# DIRECTIONS FOR THIS TASK
The listing below should be printed again word for word, without any images.
───── SUPPLIED INFORMATION ─────
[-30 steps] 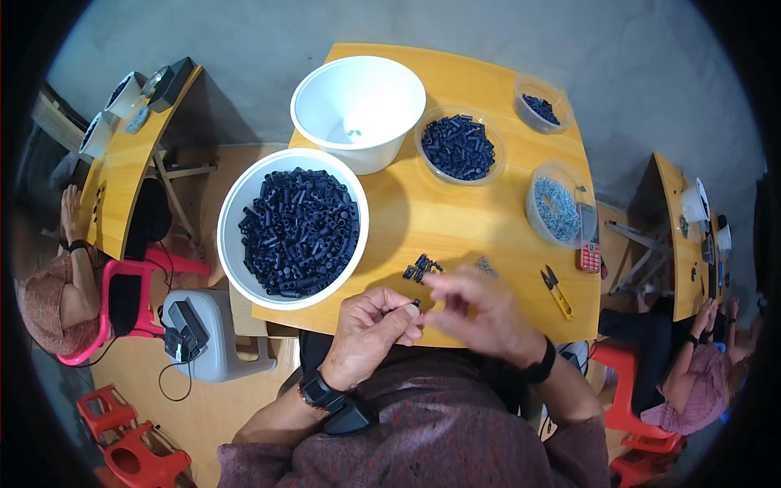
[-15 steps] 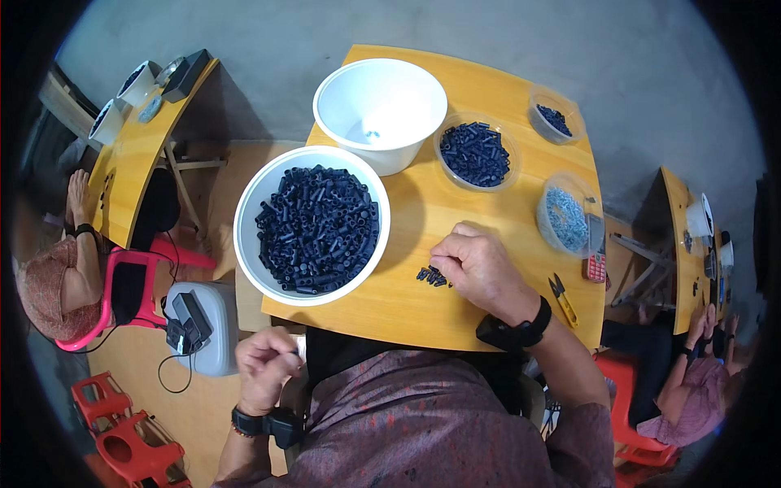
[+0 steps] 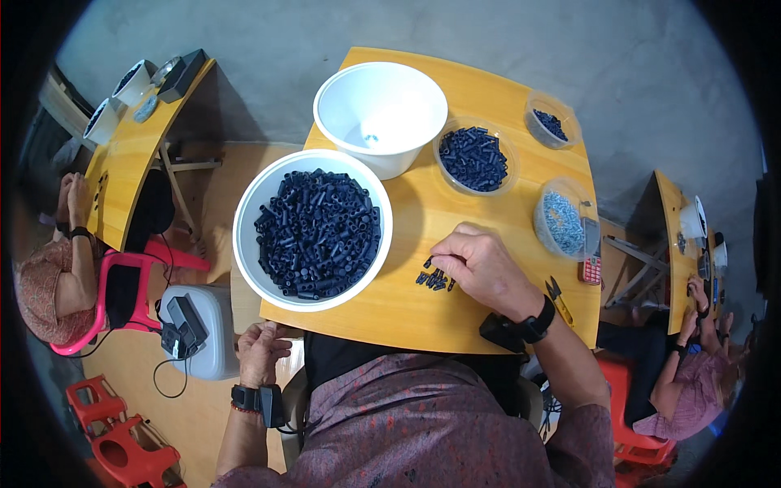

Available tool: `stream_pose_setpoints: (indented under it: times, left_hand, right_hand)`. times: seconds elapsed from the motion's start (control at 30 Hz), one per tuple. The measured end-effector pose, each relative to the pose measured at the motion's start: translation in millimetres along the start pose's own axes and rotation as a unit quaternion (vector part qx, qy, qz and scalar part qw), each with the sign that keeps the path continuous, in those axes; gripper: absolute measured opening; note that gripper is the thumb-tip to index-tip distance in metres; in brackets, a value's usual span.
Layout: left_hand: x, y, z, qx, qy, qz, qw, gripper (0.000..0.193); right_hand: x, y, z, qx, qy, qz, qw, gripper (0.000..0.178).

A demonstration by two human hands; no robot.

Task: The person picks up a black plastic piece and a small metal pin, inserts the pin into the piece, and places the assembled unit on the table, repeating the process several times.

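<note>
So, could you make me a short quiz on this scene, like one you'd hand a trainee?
1. True or false: the yellow-handled snips lie on the yellow table.

2. What fills the clear tub beside the red keypad device?
A) dark tubes
B) pale bluish bits
C) red beads

3. Which of the wearer's hands is nearer the small dark pieces lying loose on the table?

Key:
1. True.
2. B.
3. The right hand.
</note>
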State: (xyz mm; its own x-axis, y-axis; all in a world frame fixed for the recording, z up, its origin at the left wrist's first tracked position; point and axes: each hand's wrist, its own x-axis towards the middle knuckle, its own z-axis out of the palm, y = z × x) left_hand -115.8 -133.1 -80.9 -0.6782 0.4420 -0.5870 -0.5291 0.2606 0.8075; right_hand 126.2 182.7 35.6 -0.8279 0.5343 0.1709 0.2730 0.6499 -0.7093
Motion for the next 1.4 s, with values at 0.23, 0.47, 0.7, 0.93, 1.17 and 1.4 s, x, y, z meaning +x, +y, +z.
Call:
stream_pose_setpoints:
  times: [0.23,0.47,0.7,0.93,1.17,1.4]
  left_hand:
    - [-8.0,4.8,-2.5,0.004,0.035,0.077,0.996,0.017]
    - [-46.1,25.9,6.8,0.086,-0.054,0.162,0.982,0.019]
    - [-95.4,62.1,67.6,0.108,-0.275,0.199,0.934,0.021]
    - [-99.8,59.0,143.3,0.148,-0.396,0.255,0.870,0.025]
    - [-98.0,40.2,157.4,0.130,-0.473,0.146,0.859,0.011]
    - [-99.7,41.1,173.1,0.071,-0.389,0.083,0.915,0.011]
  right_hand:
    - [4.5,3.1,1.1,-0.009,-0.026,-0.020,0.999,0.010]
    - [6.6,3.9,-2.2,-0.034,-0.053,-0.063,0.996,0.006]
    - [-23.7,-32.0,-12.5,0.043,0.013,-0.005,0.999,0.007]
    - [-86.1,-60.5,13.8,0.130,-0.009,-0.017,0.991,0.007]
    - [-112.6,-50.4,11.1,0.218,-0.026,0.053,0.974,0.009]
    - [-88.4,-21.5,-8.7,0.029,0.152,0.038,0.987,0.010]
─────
# YOUR RESPONSE
[-30 steps] 
[-15 steps] 
[+0 steps] 

Available tool: `stream_pose_setpoints: (indented under it: times, left_hand, right_hand)`. times: seconds elapsed from the motion's start (control at 30 Hz), one per tuple. The measured end-effector pose, each relative to the pose measured at the motion's start: translation in millimetres along the start pose's own axes and rotation as a unit quaternion (vector part qx, qy, qz and scalar part qw), each with the sign that keeps the path continuous, in those axes; gripper: absolute measured opening; note that gripper is the thumb-tip to index-tip distance in metres; in brackets, a value's usual span.
Layout: left_hand: x, y, z, qx, qy, qz, qw, gripper (0.000..0.193); right_hand: x, y, z, qx, qy, qz, qw, gripper (0.000..0.178).

A demonstration by two human hands; no robot.

Task: The person picks up a black plastic piece and a small metal pin, inserts the pin into the piece, and places the assembled unit on the table, repeating the process several times.

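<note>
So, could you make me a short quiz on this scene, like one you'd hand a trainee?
1. True or false: the yellow-handled snips lie on the yellow table.

2. What fills the clear tub beside the red keypad device?
A) dark tubes
B) pale bluish bits
C) red beads

3. Which of the wearer's hands is nearer the small dark pieces lying loose on the table?

Key:
1. True.
2. B.
3. The right hand.
</note>
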State: (xyz mm; its own x-axis, y-axis; all in a world frame fixed for the recording, z up, its origin at the left wrist's first tracked position; point and axes: each hand's wrist, its own x-axis towards the middle knuckle, its own z-axis out of the palm, y = z × x) left_hand -115.8 -133.1 -80.9 -0.6782 0.4420 -0.5870 -0.5291 0.2606 0.8075; right_hand 126.2 182.7 35.6 -0.8279 0.5343 0.1709 0.2730 0.6499 -0.7093
Motion for the next 1.4 s, with values at 0.23, 0.47, 0.7, 0.93, 1.17 and 1.4 s, x, y, z meaning +x, +y, +z.
Call:
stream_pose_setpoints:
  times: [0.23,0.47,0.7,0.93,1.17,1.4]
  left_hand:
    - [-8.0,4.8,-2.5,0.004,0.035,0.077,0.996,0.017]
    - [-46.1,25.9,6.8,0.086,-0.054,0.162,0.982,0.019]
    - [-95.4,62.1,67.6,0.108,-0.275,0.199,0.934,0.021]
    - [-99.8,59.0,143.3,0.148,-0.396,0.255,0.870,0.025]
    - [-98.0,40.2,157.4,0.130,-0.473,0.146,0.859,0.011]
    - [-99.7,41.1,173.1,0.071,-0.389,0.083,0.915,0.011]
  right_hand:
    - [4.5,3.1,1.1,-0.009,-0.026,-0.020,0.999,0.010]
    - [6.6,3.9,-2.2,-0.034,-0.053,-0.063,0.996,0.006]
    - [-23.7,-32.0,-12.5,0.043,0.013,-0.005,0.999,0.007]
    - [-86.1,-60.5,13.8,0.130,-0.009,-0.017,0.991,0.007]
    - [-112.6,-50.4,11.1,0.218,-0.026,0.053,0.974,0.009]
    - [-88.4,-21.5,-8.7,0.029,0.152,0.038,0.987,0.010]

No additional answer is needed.